The meaning of the second line is- If the world has become dark for me, then it means Night has fallen. But what is the proof of this? The thought comes into my mind-Night which distills dew to feed even the thirsty thorn of the desert cactus. The reason this thought comes into my mind is that I myself am like a thirsty thorn of the desert cactus because I can't see my beloved. In my confusion, I utter the words let me be the dew-drop sacrificed upon the thorn! My plight is so bad, it has moved even me (who am habituated to misery) to take pity upon my own condition and to wish to be a sacrifice upon myself.
Similarly if you look at each of the subsequent lines and consider they are written by a mentally deranged lover, then the meaning becomes clear and beautiful.
What you have written is sheer nonsense. There is neither any beauty nor any sentiment nor are you keeping the rhyme scheme- so I don't know why you have put this here so proudly.

windwheel said...

Excellent point. I totally missed the Ramadan conceit. I've changed the first couplet. Do please point out more such conceits.

Anonymous said...

'My Ramadan heart' is inelegant. I suppose you were thinking of 'my Lenten heart'. In any case that is not what Ghalib has written.
Maybe you can say 'My heart trembles at the Sun's Ramadan duty of refulgence'
The second line also misses the mark.
This meaning which the previous commentator has found is not that obvious.
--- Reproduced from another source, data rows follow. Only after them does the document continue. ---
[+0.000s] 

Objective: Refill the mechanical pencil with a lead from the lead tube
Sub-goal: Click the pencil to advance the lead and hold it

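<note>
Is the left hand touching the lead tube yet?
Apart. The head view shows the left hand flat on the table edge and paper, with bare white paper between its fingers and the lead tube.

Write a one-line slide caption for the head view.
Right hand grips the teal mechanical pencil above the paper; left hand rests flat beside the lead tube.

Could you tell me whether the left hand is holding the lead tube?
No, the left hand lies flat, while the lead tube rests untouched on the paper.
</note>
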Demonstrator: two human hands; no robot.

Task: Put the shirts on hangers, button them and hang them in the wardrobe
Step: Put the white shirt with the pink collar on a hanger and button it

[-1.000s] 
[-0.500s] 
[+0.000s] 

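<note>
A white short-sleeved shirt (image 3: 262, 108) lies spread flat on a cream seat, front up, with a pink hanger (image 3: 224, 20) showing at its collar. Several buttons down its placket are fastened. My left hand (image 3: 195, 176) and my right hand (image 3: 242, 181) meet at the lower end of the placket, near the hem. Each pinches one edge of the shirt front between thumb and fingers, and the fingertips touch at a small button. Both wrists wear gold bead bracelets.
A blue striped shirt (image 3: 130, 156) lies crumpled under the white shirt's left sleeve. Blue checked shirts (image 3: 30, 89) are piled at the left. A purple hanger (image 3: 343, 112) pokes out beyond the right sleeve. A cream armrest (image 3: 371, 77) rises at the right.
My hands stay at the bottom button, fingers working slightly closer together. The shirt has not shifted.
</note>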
If people want to find it they can do so in any case. After all, Sun may not be able to see the fair coquette because she is a veiled lady or 'night owl' - there is no need to bring Ramadan into it.

windwheel said...

You're right about 'my Ramadan heart' Still, I think the other commentator pointed out a good conceit. I'd never have seen it myself.